Abstract
Objective
The drug-resistant epilepsy associated with Lennox–Gastaut syndrome (LGS) has a long-term effect on patients and is difficult to treat with conventional pharmacological and nonpharmacological therapies. Our objective is to demonstrate that adjunctive vagus nerve stimulation (VNS) can help manage the seizures associated with LGS.
Methods
CORE-VNS (NCT03529045) is a prospective, multicenter, multinational observational study to collect data on seizure and nonseizure outcomes following treatment with VNS. Participants were identified as having a documented LGS diagnosis and received initial VNS implants. Baseline seizure frequency data and patient-reported outcome measures were collected at 3, 6, 12, 24, and 36 months. This interim analysis compared baseline data to VNS therapy outcomes at 24 months, and the results are presented here.
Results
Sixty participants in the CORE-VNS study had a diagnosis of LGS and received an initial implant of VNS. The population was geographically diverse: 31.7% European, 26.7% from the Americas, and 26.7% from the Western Pacific. The median age at implant was 11.8 years (range = 2.2–47.6), and only 26.7% of those diagnosed with LGS were >18 years of age. Most (70%) of the participants had severe cognitive impairment.

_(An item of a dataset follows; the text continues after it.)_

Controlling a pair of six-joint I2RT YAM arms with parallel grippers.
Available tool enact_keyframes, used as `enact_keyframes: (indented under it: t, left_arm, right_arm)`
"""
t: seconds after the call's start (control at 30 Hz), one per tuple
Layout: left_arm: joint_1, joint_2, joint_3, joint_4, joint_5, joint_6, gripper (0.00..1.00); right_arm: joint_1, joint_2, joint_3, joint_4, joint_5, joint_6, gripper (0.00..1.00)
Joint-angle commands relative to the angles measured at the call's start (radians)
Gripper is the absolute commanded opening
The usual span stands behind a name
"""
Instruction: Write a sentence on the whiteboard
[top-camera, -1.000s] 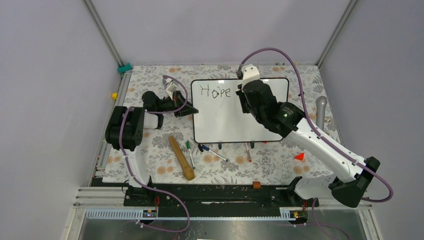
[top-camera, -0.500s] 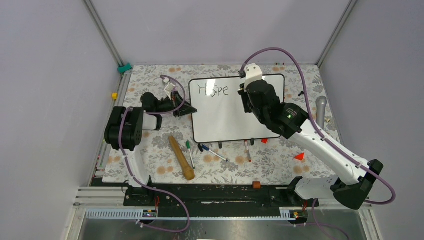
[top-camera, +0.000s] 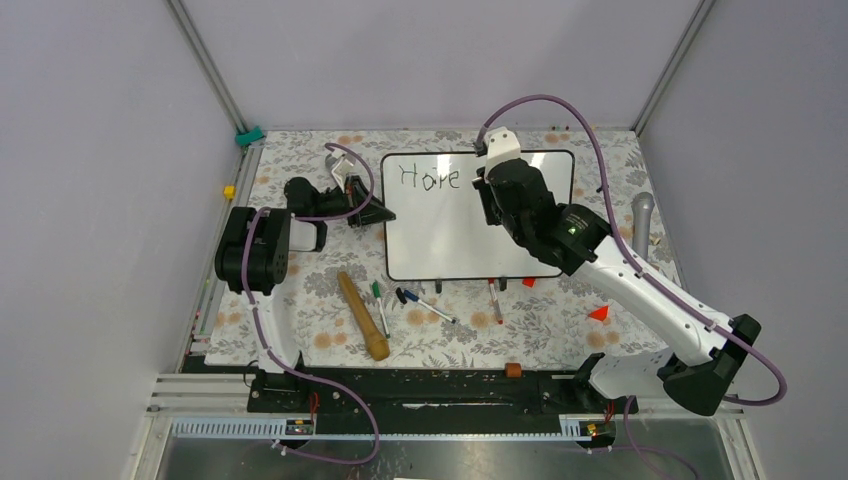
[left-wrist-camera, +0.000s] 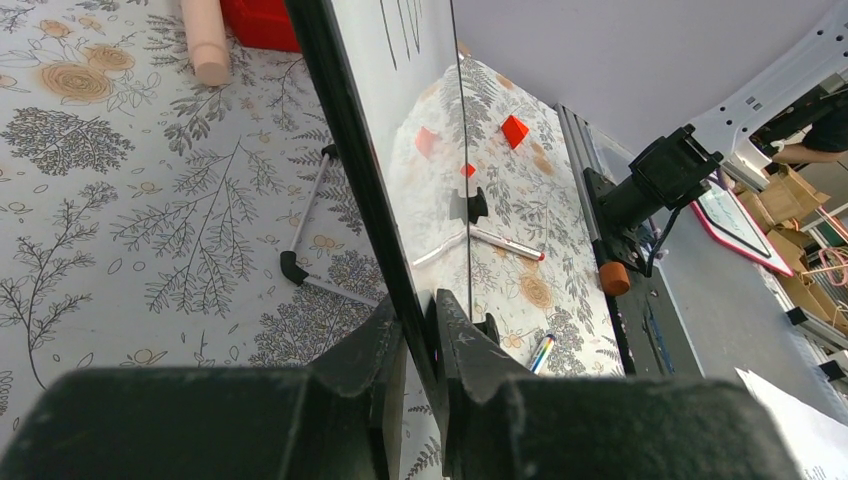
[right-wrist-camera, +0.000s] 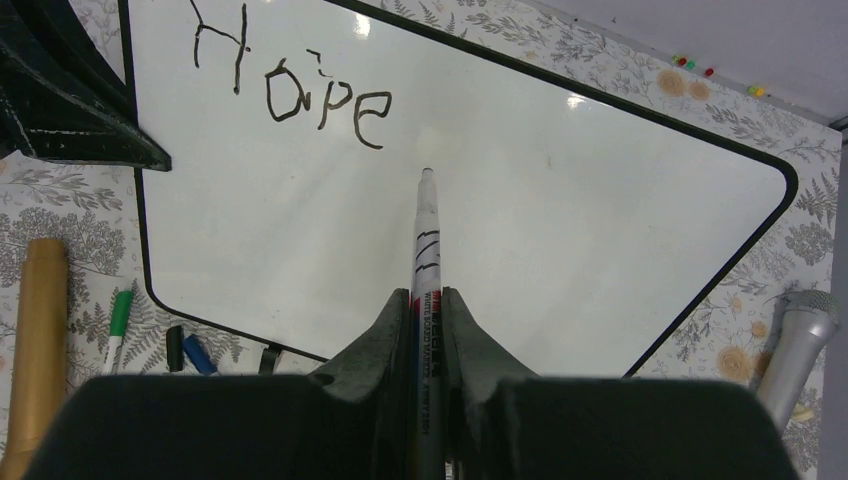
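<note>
The whiteboard (top-camera: 450, 235) lies in the middle of the flowered table, with the word "Hope" (top-camera: 430, 178) written at its top left. My left gripper (top-camera: 383, 213) is shut on the board's black left edge; in the left wrist view its jaws (left-wrist-camera: 420, 310) pinch the frame (left-wrist-camera: 350, 150). My right gripper (top-camera: 488, 195) hovers over the board's upper middle, shut on a white marker (right-wrist-camera: 425, 230). In the right wrist view (right-wrist-camera: 427, 300) the marker tip points just right of and below "Hope" (right-wrist-camera: 290, 90). I cannot tell whether the tip touches the board (right-wrist-camera: 600, 220).
A wooden rod (top-camera: 362, 315) and several loose markers (top-camera: 425, 303) lie in front of the board. A red wedge (top-camera: 598, 313) and a grey microphone (top-camera: 642, 215) lie to the right. A small orange piece (top-camera: 513, 370) sits on the front rail.
The board swung left and tilted half a second ago, then settled back roughly square. My left gripper moved a little toward the back with it. The writing is unchanged.
</note>
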Motion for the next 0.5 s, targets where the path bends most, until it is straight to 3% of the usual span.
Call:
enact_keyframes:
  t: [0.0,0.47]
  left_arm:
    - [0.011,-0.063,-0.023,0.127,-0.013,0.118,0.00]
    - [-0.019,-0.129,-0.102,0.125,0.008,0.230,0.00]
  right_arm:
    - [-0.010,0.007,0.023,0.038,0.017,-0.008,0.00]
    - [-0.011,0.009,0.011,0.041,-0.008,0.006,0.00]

The LGS participants failed a median of 6 antiseizure medications, and 83.3% had not undergone epilepsy surgery. The LGS responder rate (≥50% reduction in seizure frequency) at 24 months for focal and generalized seizures was 66.7% and 47.4%, respectively. Some participants (20%, 12/60) experienced a ≥80% reduction in total seizure frequency. VNS was well tolerated, with only 15% (9/60) reporting at least one treatment-emergent adverse event, primarily cough, dysphonia, and oropharyngeal pain.
Significance
LGS participants who received adjunctive VNS therapy to manage seizures were predominantly severely cognitively impaired children. Reductions in seizure frequency, including those with drops, and the sustained nature of the response support VNS as a promising therapy in LGS.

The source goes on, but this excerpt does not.